At Mechanical Orchard, we’re building complex, bespoke, explainable AI agents to interrogate legacy mainframe systems autonomously. We’ve used a wide range of popular AI libraries and frameworks to bring LLM best practices into our codebase. The one I’ve been absolutely loving is Instructor, because modeling data is so much more powerful than modeling prompts. In this technical article, I’ll show you why.

Use case

We have a RAG tool that takes a plain English question, rephrases it for better results based on a known schema, converts it to a graph database query, runs the query, performs multiple retries on errors using self-healing from error messages, interprets the results, and returns a conversational style answer with citations for transparency and groundedness.

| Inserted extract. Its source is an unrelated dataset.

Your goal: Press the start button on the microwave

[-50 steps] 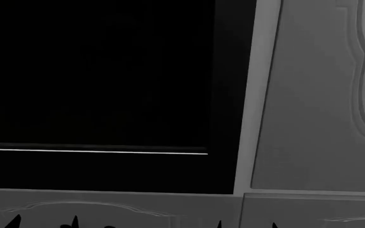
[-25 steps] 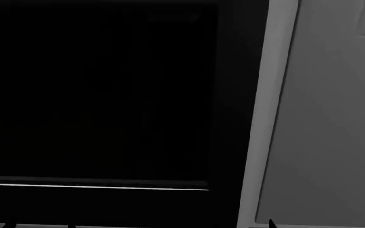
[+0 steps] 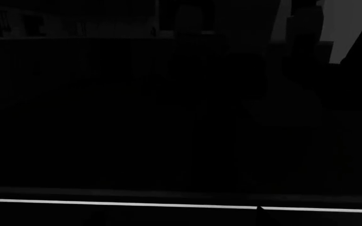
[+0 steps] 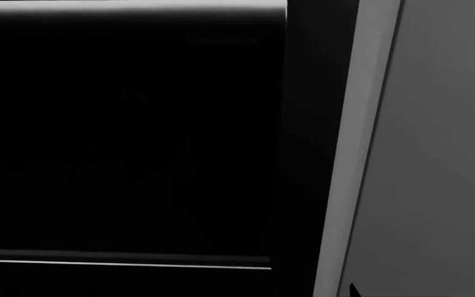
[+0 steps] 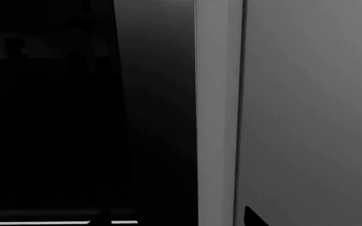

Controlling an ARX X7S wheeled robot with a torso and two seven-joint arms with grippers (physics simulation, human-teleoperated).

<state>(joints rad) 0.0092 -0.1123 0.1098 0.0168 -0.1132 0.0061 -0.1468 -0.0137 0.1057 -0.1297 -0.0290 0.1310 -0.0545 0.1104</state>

Earlier, I wrote about our first approach that used a hard-coded 9-step chain to do this reliably. With Instructor, we can accomplish equivalent (and sometimes better) results in only 20 lines of code!

Implementation

Instructor works by making LLMs format their output in a way that can be run through Pydantic, which is Python’s premier data validation library. This simple trick unlocks many power features:

  • Structured output with well-defined types
  • Validation at the field or model level
  • Easy to apply, common LLM enhancement patterns

 Let me show you how:

This short chunk of code is doing a lot! Let’s walk through it:

  • First, notice the lack of an obvious prompt. Instead, we provide a declarative annotated class that inherits from Pydantic. Instructor tells the LLM to make this GraphDatabaseResult class. Its shape, types, and field descriptions provide the context for the LLM. 
  • Now look at its fields. Both rephrased_question and reasoning are a form of “Chain of Thought” (CoT) to prime the LLM output with sound logic before it gets to generating actual query tokens. Adding CoT couldn’t be easier!
  • The model_validator runs automatically after the LLM returns the raw response that Instructor feeds into GraphDatabaseResult. This is where the magic happens. All it does is actually run the query. call_graph_db will raise a database exception if there is a problem with the query, which will make the validator fail, which will make Instructor send the error to the LLM to try again. If all goes well, it stores the result in the result field and finishes. That’s powerful!
  • Finally, the LLM call is very much like a standard OpenAI chat completion, with just a few tweaks from Instructor such as the response_model and max_retries fields. Also notice how minimal the messages are, just the graph schema so the LLM knows what is in the database, and the user’s question.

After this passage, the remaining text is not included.